* _Data in this exercise_
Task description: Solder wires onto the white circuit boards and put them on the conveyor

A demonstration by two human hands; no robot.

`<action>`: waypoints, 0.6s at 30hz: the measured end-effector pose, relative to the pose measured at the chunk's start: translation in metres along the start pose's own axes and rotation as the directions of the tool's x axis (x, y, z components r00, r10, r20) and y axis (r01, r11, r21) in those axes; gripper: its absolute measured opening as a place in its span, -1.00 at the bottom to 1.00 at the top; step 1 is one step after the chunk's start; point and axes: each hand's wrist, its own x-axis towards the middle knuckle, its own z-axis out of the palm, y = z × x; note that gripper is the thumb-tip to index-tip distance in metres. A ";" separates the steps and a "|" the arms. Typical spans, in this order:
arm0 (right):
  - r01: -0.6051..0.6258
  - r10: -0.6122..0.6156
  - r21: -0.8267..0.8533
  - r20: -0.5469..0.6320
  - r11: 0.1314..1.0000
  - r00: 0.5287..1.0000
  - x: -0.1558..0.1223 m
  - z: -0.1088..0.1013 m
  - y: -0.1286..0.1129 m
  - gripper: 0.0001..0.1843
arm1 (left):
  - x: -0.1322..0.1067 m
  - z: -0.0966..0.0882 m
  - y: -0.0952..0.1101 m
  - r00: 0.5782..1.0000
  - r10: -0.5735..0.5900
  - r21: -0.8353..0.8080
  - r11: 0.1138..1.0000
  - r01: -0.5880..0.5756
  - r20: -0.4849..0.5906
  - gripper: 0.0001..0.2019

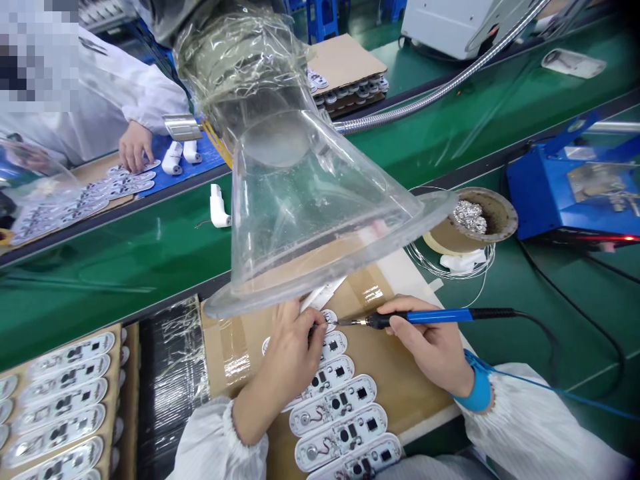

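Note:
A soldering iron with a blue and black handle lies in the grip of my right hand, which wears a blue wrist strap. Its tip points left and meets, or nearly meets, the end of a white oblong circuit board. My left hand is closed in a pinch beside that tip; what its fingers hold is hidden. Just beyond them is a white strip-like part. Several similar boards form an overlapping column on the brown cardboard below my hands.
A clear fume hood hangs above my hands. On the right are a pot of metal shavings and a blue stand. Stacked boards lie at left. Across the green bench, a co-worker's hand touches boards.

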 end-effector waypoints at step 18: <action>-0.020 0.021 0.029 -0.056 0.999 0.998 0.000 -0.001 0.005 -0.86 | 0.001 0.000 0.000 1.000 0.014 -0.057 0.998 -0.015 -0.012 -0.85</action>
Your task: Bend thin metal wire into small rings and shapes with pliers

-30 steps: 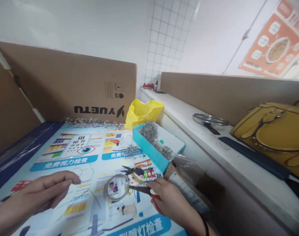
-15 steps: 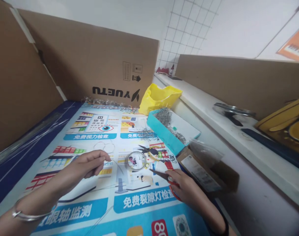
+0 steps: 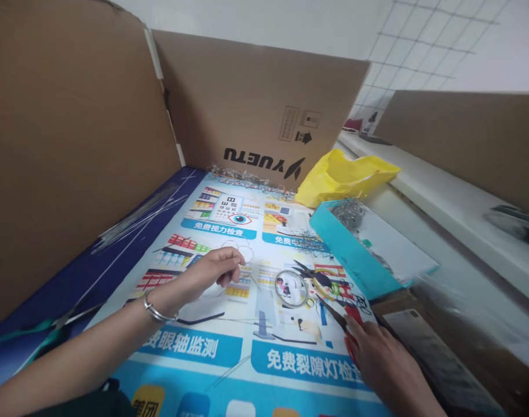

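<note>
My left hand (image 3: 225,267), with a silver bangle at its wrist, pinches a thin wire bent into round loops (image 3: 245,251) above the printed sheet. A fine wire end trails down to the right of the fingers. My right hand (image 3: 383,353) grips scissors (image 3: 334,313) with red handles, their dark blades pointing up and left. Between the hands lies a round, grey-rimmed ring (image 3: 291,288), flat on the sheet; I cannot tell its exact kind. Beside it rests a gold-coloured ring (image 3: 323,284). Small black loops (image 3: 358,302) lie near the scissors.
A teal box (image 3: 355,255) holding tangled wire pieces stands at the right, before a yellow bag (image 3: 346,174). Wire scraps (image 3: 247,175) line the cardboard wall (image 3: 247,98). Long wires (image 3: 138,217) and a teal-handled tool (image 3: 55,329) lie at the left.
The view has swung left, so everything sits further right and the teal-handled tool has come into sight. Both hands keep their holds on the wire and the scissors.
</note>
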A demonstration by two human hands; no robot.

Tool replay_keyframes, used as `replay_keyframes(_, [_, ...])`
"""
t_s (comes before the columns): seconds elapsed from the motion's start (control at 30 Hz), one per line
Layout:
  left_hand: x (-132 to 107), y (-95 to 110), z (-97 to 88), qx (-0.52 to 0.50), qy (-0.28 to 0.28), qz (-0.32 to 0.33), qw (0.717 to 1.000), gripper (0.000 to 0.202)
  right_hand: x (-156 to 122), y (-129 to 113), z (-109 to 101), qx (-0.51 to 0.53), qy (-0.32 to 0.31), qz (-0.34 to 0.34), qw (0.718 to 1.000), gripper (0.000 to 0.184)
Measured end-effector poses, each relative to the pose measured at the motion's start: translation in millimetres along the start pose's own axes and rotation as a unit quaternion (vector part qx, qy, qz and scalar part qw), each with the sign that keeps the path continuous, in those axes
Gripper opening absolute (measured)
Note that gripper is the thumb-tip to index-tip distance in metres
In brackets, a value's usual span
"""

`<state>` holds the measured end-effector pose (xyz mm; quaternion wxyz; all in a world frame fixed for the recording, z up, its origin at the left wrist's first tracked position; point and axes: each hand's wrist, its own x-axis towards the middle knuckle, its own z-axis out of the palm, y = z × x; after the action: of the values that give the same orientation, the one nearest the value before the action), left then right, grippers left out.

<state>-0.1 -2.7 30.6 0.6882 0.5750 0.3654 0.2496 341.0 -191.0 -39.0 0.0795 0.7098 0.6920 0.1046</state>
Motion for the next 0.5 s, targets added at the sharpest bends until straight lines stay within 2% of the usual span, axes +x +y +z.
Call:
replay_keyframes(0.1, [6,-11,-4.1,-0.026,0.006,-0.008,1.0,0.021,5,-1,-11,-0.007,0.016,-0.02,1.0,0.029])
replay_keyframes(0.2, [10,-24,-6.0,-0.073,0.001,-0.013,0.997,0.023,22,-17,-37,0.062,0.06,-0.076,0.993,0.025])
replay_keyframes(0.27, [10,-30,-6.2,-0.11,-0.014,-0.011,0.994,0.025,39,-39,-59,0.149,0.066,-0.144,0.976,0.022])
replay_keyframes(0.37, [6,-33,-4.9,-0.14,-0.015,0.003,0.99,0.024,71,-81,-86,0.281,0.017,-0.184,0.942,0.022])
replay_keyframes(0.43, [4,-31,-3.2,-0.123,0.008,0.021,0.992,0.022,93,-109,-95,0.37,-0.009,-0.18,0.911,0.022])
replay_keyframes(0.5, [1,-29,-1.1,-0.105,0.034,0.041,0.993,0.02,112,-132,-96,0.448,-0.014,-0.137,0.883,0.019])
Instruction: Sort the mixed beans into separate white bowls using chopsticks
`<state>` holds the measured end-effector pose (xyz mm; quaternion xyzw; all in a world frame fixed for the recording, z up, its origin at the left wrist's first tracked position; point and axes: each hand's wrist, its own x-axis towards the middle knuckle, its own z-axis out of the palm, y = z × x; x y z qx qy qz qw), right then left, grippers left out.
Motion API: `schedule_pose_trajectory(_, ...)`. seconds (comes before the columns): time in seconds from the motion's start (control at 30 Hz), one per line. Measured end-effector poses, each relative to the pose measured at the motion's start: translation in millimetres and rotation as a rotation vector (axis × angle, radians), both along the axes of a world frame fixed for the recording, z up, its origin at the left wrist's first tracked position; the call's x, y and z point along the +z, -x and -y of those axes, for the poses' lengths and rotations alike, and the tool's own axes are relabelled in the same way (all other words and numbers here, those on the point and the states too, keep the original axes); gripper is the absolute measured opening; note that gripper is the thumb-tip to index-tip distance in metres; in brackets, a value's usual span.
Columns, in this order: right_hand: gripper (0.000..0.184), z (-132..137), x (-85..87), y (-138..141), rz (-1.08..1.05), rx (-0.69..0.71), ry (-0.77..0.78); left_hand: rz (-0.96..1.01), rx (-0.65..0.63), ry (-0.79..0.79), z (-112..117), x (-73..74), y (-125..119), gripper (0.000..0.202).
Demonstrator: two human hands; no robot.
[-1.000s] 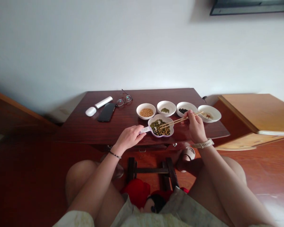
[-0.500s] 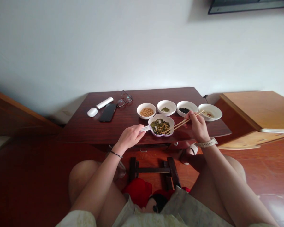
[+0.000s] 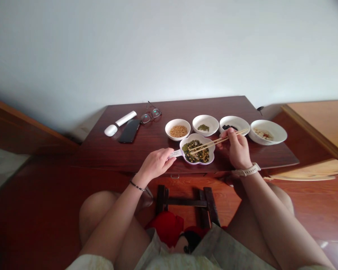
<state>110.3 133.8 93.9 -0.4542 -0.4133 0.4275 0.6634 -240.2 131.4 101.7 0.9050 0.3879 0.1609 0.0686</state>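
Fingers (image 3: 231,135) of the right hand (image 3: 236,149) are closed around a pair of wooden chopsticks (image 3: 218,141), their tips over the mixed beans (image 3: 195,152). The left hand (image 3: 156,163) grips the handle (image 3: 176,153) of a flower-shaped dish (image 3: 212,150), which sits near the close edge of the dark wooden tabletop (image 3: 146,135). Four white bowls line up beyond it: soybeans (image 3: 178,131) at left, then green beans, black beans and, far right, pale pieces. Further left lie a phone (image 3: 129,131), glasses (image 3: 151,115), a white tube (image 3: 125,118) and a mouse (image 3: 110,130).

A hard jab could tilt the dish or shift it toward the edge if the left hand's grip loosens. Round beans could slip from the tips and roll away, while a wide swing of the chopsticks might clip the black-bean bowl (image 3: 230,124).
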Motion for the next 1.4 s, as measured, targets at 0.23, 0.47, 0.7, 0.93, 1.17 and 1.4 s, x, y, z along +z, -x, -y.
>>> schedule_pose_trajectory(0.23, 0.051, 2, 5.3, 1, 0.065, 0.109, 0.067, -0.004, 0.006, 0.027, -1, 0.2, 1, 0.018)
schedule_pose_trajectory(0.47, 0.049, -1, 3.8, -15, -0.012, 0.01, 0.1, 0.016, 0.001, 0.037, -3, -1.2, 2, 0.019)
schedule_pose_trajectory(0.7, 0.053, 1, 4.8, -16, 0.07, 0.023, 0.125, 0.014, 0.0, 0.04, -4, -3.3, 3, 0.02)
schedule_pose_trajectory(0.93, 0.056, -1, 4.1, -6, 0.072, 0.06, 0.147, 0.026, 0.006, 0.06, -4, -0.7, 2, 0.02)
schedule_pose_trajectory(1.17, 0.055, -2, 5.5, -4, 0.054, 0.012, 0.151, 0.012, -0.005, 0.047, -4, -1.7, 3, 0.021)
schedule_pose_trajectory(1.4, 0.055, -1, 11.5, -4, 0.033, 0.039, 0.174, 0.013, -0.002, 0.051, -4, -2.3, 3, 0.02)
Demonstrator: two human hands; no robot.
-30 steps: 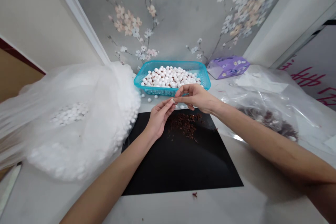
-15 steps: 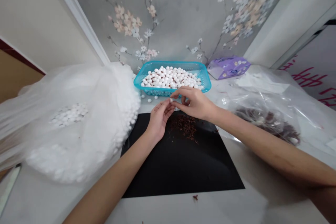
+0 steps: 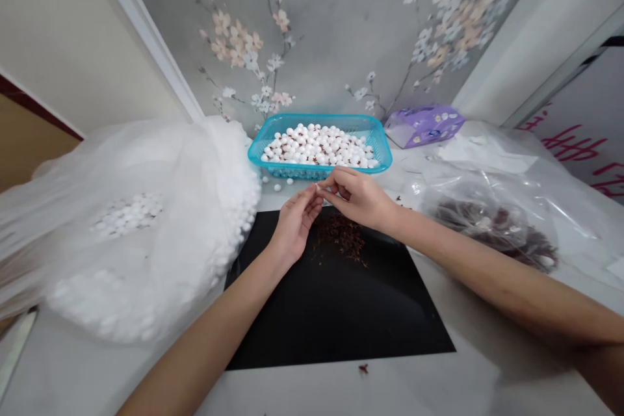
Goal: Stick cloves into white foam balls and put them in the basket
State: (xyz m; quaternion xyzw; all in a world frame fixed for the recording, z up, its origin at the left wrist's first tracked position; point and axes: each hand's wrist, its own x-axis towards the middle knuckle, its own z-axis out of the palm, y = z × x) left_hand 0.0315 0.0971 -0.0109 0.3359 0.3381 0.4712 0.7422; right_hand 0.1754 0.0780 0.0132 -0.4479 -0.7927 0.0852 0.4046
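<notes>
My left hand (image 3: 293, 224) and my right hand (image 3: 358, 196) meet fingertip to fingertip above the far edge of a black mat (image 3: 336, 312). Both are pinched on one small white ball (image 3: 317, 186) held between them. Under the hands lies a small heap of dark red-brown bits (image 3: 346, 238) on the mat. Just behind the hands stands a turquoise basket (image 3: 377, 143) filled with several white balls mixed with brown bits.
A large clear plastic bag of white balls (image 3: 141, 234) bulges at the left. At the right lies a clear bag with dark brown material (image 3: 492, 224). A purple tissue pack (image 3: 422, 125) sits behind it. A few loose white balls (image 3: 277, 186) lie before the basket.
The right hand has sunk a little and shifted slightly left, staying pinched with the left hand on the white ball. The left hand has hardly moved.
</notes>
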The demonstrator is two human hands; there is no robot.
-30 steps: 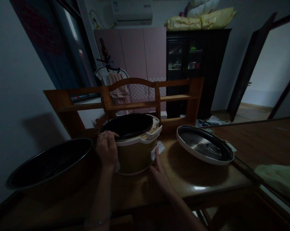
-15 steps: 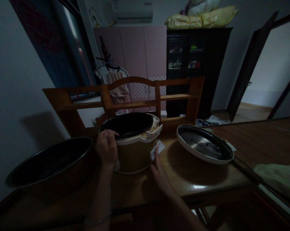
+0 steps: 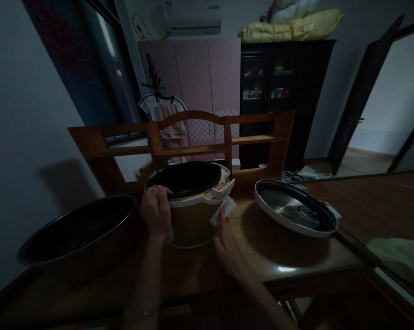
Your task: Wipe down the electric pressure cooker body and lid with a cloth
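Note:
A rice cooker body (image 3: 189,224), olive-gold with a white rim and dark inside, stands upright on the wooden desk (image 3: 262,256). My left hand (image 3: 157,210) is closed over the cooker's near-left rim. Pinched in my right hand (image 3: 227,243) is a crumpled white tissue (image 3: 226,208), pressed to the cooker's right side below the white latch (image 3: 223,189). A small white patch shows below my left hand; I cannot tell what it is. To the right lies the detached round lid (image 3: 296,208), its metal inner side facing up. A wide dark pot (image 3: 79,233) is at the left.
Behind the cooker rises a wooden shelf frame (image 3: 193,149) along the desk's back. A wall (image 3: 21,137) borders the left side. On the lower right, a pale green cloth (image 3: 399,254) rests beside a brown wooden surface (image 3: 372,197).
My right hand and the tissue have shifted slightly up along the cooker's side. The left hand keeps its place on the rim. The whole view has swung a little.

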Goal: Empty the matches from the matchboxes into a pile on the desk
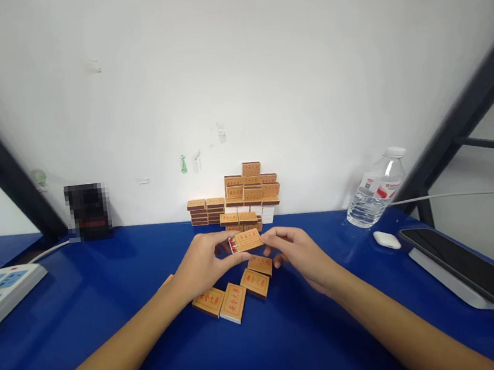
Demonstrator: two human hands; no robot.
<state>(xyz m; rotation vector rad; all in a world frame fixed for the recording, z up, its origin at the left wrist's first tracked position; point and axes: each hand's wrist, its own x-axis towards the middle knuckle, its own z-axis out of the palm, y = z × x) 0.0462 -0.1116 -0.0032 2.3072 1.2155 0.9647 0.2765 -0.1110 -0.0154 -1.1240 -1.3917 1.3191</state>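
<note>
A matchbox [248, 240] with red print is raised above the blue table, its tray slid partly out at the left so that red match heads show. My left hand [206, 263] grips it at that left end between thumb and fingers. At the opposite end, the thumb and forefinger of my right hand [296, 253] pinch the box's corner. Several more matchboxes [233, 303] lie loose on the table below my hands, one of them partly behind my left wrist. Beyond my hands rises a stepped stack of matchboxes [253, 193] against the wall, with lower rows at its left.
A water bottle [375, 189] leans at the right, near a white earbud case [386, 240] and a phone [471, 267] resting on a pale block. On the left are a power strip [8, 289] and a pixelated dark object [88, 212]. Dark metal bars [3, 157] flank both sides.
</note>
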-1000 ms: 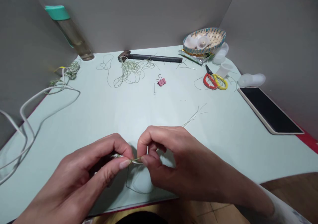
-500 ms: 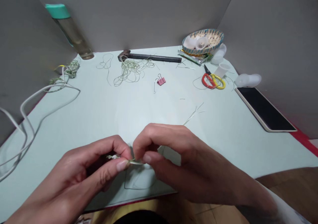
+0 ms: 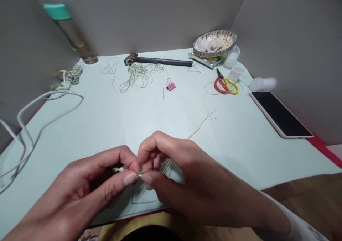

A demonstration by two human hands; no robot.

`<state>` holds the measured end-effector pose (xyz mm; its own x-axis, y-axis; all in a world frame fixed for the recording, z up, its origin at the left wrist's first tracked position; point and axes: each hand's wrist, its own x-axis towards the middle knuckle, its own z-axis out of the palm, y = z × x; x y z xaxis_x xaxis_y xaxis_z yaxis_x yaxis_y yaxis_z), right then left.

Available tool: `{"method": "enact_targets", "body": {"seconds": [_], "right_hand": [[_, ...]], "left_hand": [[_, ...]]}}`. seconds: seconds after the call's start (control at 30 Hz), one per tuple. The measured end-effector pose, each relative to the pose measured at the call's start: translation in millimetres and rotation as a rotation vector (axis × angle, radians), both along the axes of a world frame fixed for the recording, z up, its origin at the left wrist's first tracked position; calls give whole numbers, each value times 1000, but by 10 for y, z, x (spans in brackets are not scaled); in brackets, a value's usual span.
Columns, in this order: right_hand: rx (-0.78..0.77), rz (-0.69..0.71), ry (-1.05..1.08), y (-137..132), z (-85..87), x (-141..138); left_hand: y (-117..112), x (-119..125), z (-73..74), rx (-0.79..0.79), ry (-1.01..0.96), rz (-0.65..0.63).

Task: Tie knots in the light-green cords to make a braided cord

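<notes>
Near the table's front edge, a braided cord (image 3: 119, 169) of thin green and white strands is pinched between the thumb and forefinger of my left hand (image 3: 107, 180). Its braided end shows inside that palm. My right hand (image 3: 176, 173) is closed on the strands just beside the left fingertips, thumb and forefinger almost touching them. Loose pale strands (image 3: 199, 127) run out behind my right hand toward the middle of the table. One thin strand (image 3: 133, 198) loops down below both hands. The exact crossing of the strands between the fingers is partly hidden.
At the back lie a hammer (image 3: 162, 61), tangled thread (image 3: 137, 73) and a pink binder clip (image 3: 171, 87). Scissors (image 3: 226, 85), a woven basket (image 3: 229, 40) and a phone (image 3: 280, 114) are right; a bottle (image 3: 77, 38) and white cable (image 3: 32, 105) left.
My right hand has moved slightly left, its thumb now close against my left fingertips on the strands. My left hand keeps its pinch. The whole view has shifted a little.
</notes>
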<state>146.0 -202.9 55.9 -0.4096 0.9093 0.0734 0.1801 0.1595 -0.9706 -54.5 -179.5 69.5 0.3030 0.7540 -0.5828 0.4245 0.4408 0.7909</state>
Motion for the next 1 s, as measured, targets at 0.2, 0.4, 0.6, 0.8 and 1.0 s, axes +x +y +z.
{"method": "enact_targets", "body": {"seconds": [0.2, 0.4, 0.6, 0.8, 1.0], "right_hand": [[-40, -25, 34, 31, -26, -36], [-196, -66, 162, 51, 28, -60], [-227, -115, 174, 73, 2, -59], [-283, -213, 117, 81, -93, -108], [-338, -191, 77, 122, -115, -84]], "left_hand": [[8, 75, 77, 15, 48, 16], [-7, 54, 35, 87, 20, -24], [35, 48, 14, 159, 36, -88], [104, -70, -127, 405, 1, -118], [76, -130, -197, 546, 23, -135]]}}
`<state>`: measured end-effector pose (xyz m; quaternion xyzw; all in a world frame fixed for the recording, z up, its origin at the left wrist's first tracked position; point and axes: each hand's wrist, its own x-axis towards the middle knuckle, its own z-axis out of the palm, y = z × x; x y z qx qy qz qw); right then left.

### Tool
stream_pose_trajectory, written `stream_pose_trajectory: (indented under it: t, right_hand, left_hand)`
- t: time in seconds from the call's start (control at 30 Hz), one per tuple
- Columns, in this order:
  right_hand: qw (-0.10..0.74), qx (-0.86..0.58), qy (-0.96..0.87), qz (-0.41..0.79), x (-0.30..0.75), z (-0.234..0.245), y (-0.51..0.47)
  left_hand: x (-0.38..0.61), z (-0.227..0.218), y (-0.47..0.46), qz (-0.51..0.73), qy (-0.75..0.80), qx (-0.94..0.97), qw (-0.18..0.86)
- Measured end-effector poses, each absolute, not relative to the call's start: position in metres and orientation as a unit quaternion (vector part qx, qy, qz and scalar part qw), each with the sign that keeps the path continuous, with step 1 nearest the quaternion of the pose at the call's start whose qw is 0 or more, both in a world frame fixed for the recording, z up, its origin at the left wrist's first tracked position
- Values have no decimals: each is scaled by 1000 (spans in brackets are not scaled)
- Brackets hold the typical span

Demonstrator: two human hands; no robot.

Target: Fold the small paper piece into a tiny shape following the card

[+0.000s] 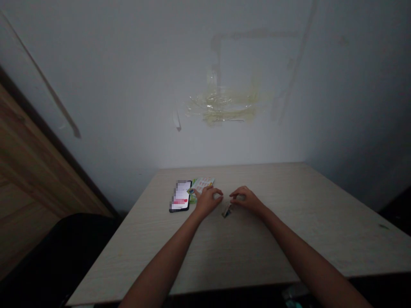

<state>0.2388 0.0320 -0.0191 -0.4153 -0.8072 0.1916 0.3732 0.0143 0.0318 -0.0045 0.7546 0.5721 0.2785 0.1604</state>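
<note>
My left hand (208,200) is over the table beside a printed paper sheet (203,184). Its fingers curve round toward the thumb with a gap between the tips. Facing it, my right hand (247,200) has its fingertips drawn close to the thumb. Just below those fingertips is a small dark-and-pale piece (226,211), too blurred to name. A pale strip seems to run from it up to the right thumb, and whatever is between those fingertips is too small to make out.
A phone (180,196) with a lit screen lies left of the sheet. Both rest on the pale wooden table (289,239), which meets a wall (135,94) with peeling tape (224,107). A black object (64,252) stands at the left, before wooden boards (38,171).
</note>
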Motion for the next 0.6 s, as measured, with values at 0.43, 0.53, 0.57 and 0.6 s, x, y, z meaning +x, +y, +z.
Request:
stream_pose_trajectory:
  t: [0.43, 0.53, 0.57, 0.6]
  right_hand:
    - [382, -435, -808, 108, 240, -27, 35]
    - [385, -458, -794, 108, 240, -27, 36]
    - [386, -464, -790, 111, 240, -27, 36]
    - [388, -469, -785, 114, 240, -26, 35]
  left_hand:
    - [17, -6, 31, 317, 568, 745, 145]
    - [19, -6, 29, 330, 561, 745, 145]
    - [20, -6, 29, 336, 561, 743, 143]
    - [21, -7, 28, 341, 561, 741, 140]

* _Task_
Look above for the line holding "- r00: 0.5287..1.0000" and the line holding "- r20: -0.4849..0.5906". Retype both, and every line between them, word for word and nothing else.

* _Response_
  - r00: 0.5287..1.0000
  - x: -0.1558..0.1223 m
  - z: -0.1088..0.1013 m
  - y: -0.1286..0.1129 m
  - gripper: 0.0001..0.1843
arm1 (left):
  - x: -0.1322..0.1067 m
  - z: -0.0966..0.0882 m
  - y: -0.0952..0.1101 m
  - r00: 0.5782..1.0000
  - r10: -0.5735..0.5900
  - r21: -0.8353..0.8080
  - r11: 0.1138..1.0000
  - r01: -0.5880..0.5756
  - r20: -0.4849..0.5906

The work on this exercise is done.